Marcus Dapp – ETHZ University
Would you like to be part of this innovative community?
We’d like to get in touch with parties from Europe and beyond who want to innovate with us. Would you like to receive more information about the possibilities? Please send an email to longtermism@climate-kic.org.
About the Deep Demonstration Long-termism
The Deep Demonstration Long-termism focuses on changing mindsets and devising ways to stimulate long-term thinking. Only this way will we achieve sustainable behaviour, and make impactful investments in sustainability possible. Using a proprietary methodology, we design various systematic interventions within entire ecosystems. It has been proven this methodology leads to actual climate, economic and social impact.

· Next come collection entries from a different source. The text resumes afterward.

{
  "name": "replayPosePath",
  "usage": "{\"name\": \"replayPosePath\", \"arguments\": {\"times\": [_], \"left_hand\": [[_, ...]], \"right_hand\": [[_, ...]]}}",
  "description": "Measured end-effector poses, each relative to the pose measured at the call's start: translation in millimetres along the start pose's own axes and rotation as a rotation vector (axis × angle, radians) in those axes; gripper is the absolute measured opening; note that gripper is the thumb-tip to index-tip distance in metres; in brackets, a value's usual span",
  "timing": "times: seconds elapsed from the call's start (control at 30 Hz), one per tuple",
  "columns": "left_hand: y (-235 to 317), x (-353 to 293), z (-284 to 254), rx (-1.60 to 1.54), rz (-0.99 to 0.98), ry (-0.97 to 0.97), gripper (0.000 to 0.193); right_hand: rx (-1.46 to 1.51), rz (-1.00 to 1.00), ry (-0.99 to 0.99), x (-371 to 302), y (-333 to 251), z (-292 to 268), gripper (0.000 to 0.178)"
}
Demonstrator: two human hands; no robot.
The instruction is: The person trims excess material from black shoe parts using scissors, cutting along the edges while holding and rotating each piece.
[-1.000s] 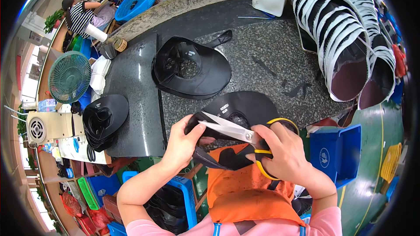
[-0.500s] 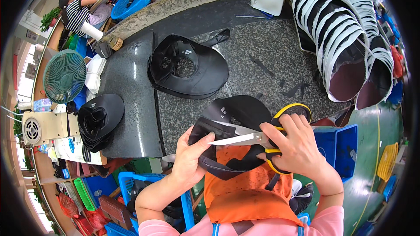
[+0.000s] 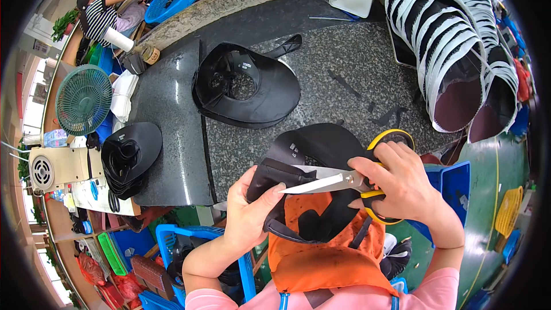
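Just above my lap, a black leather shoe upper [image 3: 330, 138] is held up off the bench. My left hand [image 3: 248, 211] pinches its left edge, with the thumb near a blade tip. My right hand [image 3: 402, 181] grips yellow-and-black handled scissors [image 3: 348, 178] by the handles. Their blades are apart and point left; one passes behind the edge of the leather while the other lies in front. Beyond my hands, a small stack of similar black uppers [image 3: 267, 100] rests on the speckled stone bench. Another black stack [image 3: 146, 146] stands at the left.
Dark offcuts [image 3: 344, 84] lie on the bench [image 3: 321, 51]. White-edged black uppers [image 3: 442, 40] are piled at the right. A blue bin [image 3: 447, 183] stands right of my arm and a blue crate [image 3: 248, 278] by my left. At far left are a green fan [image 3: 85, 100] and a seated person [image 3: 103, 17].
The scissors and my right hand have shifted slightly to the right. My left hand keeps its pinch on the upper, which has tilted a little.
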State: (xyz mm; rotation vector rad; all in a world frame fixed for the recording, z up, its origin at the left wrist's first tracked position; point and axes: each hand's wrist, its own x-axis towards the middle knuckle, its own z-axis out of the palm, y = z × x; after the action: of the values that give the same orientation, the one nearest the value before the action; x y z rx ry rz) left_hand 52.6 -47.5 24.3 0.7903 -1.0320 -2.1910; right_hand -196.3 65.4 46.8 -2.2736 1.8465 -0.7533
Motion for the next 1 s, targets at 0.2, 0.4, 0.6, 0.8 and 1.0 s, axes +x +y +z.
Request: {"name": "replayPosePath", "arguments": {"times": [0.2,0.4,0.6,0.8,1.0], "left_hand": [[3.9,-1.1,8.3,0.000,0.005,0.031,0.029],[7.7,-4.7,12.6,0.005,-0.028,0.016,0.025],[6.9,-7.1,13.2,0.101,-0.016,0.092,0.036],[0.4,-14.1,26.1,0.280,-0.013,0.005,0.018],[2.0,-14.4,24.8,0.263,0.008,-0.016,0.021]], "right_hand": [[-0.065,-0.017,0.016,-3.9,0.5,0.5,0.061],[-0.046,-0.043,0.043,-11.2,4.6,1.7,0.055],[-0.170,-0.094,0.062,-16.1,7.8,3.6,0.063],[-0.136,-0.152,0.131,-4.2,3.1,-0.3,0.069],[-0.041,-0.063,0.054,-14.1,2.6,0.4,0.064]]}}
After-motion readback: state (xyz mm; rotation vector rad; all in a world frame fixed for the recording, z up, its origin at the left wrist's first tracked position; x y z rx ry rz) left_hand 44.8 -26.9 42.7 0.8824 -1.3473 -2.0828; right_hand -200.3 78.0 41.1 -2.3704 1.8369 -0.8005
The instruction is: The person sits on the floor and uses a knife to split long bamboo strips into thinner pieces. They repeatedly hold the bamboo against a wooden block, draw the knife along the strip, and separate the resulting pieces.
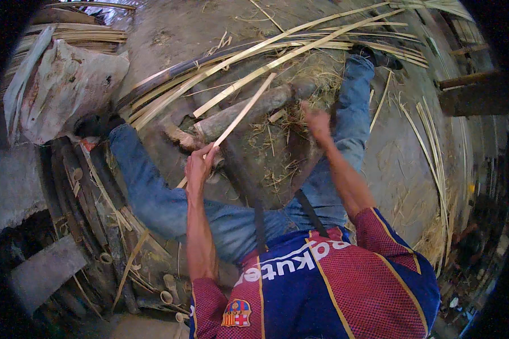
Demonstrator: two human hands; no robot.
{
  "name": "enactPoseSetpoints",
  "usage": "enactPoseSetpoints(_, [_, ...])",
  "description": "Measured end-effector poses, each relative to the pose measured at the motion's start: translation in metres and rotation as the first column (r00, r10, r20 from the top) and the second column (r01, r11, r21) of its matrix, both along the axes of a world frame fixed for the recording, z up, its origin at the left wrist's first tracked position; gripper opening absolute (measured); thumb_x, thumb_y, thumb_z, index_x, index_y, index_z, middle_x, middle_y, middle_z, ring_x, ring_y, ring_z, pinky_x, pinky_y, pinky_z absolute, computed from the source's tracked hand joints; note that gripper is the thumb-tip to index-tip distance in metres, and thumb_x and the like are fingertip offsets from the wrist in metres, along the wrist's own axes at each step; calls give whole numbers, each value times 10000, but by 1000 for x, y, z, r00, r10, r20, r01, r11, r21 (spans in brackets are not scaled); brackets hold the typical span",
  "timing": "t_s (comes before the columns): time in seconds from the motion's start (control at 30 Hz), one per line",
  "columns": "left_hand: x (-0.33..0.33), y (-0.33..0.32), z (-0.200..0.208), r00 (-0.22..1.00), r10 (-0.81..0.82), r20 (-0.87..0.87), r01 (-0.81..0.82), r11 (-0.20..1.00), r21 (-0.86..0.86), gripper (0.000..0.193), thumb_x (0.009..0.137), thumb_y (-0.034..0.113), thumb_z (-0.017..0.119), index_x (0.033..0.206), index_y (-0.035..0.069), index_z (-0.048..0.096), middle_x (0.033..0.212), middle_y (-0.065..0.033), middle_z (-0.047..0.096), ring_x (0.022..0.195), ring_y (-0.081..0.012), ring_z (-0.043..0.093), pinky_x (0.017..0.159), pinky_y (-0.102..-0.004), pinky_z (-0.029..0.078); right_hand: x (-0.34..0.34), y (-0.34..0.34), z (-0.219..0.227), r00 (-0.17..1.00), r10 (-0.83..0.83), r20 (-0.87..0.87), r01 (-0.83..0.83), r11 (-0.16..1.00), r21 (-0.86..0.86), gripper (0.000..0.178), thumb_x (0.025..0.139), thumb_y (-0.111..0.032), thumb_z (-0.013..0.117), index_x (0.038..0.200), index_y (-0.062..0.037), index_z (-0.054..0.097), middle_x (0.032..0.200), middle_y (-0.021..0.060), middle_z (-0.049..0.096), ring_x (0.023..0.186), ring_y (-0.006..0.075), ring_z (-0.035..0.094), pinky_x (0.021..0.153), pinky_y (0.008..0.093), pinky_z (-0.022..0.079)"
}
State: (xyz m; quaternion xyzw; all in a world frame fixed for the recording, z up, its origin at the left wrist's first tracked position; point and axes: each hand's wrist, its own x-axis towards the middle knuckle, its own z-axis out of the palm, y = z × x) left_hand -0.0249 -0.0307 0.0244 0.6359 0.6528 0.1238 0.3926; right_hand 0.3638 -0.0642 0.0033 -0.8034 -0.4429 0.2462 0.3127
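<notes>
"Where's the strip [237, 118]?"
"Pinched in the left hand's [198, 169] fingers, pointing to one o'clock above the log [267, 103]."
"And the right hand [318, 125]?"
"Blurred; can't tell its fingers. A loose left pinch could let the strip twist and cut."

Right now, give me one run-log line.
left hand: grip on pale bamboo strip | strip: slants across log | right hand: blurred, grip unclear | shavings: scattered on floor

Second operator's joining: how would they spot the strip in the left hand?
Between the spread, jeans-clad legs lies a log. The pale, narrow strip slants across it in view, gripped by the left hand. Unlike the similar strips beyond, it is held.
</notes>
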Motion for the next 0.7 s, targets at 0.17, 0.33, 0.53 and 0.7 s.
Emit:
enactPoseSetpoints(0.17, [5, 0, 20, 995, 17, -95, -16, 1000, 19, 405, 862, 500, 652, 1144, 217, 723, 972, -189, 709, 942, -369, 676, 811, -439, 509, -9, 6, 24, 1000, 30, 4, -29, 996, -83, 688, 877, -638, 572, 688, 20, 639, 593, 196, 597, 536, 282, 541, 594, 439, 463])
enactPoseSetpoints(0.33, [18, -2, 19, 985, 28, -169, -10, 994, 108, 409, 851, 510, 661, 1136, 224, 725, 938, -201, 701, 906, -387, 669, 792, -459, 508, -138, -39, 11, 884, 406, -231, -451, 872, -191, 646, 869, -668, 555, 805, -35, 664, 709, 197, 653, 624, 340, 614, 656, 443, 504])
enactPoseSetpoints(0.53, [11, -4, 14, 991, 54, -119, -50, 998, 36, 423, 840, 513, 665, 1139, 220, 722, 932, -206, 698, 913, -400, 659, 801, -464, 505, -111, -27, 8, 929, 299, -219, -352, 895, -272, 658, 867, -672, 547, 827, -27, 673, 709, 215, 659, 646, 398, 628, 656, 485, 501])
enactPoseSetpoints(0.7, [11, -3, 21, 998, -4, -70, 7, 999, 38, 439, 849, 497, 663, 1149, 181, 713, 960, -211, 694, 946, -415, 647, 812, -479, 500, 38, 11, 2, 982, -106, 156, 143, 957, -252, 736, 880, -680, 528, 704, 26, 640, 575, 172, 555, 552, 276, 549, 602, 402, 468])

Together with a consortium of expert partners, this Deep Demonstration focuses on five areas:
- Exploring new types of governance and rule setting to redesign institutional structures
- Empowering individuals in decision making through data transparency and capability building
- Harnessing the power of collective movements to democratise rulemaking
- Working with social and cultural narratives through exploring alternative concepts of time
- Redefining notions of value using frontier technological prototypes
The focus of the work up until now has been designing for interventions that can incentivise behavioural and mindset change throughout society, deliberately widening the lens from the financial sector after a key realisation that such systemic impact can only be realised through a holistic and systemic approach within our social systems, as short-termism is essentially rooted in concepts of human identity, sensory capacity, language and power structures, and institutions.
Consortium of expert partners:
2° Investing Initiative, Centre for Systems Solutions, The Culture Initiative, Dark Matter Labs, Edgeryders, ETHZ University, FFRC Turku University and UNESCO, Influence Map, IOTA Foundation, Luvent Consulting, Red Cross Climate Centre.